In the southern regions of Iran, the ladies there dressed differently. Their chadors are usually more colourful and patterned and some could be seen wearing a fabric niqab that covers the top half of their face.
We felt like celebrities when in Iran as the Iranians were just so friendly! Almost every Iranian greeted us exuberantly as we walked past them and some even wanted to have their photo taken together with us. We were definitely not used to this overwhelming attention and adulation!
Couch surfing is also a big thing here in Iran as the locals are so eager to practice their English and to meet people from other countries. No wonder they say that the Iranians are the epitome of genuine hospitality. In fact, we had one of our best couch surfing experiences in Iran.
Next up, getting shocked by the local cuisine! Well, for a starter, here’s what we have on the menu. Your choice please? heh (in case you’re wondering, we settled for sausage pizza in the end…haha)

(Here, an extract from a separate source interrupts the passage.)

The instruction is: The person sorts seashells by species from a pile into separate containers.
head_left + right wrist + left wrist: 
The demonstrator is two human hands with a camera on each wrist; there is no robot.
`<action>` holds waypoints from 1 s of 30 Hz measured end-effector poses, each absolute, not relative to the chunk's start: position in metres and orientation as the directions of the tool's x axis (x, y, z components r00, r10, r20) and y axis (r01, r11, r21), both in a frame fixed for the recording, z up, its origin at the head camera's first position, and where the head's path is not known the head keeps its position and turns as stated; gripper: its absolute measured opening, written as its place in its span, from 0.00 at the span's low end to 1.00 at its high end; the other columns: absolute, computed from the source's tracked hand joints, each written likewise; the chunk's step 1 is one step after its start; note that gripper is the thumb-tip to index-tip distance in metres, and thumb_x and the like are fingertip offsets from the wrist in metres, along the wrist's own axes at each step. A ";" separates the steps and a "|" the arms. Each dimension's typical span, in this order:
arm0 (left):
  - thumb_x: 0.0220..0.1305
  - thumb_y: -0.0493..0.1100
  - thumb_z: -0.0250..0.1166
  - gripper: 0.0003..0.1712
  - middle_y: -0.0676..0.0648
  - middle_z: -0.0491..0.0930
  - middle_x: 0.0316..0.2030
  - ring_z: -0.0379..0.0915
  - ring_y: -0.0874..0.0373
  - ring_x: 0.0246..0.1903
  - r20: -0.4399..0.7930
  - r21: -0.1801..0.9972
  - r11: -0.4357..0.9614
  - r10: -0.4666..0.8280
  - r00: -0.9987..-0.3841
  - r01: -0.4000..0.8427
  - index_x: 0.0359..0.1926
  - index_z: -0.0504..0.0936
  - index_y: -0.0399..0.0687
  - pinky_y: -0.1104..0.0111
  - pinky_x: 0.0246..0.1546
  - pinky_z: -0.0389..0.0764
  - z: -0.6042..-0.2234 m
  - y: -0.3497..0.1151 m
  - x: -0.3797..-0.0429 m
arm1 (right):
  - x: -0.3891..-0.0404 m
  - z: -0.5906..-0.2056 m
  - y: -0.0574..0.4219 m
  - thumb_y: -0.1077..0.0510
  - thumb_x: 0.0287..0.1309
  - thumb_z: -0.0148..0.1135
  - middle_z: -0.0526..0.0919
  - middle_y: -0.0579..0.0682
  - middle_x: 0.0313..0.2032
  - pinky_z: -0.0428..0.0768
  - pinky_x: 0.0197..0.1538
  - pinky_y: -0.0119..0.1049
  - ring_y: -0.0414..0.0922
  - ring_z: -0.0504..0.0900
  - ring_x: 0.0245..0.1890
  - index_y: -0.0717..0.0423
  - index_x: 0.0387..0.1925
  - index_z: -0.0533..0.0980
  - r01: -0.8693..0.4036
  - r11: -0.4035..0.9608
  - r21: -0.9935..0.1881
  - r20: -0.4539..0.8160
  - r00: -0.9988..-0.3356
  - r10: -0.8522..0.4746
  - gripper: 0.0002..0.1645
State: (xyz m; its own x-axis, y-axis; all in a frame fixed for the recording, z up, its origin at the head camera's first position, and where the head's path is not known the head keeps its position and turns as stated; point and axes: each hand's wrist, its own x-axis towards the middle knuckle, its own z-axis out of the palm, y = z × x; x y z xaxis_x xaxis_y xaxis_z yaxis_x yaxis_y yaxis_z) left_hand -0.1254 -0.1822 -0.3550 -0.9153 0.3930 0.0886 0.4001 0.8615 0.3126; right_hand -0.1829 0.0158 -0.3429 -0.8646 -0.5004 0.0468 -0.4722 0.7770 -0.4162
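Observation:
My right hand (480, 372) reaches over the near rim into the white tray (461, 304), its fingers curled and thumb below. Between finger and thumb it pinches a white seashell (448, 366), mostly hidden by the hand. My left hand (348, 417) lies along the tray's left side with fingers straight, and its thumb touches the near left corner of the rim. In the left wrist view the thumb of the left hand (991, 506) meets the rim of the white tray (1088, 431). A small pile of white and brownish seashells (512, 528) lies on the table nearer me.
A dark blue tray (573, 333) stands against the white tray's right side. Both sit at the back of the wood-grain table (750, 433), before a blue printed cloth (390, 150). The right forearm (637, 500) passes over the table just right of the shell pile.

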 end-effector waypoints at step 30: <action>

So here’s how the sheep brain looks like…and guess what, we actually did try one of these delicacies! The size of 1 brain is around the size of your fist, or maybe even smaller. Well, we were surprised that it actually tasted quite nice! The texture is almost similar to egg white and it taste quite salty and delicious! (That’s if you can stomach it down without thinking that it’s a brain!) We had it with tomato sausage spaghetti (yeah we know, what a weird combi…tomato sausage spaghetti plus 1 fried sheep brain) and it was quite a good mix. You should try it too if you get the chance to! 😉
Okay, another popular local delicacy. Sheep head stew, complete with the eyeballs, ears and tongue. Okay, this, we did not try 🙁 Although our Japanese friend tried it and told us that it was delicious! Haha, maybe if you’re game enough to try it, do share your experience with us!
Lastly, we were also surprised to see how modern Iran is, or at least her capital Tehran. It was quite a beautiful mix actually, from beautiful ancient buildings with years of history to modern skyscrapers! Very impressive!
After awhile, we got used to the Iranian’s culture and customs and we started to fit in more comfortably. It soon became a habit for me to put on my headscarf before heading out. Overall, we really enjoyed Iran thoroughly and our final verdict is that Iran is safe for travel and we’ll definitely recommend this sublime country to any open-minded traveller who’s looking for a fresh and interesting travel experience.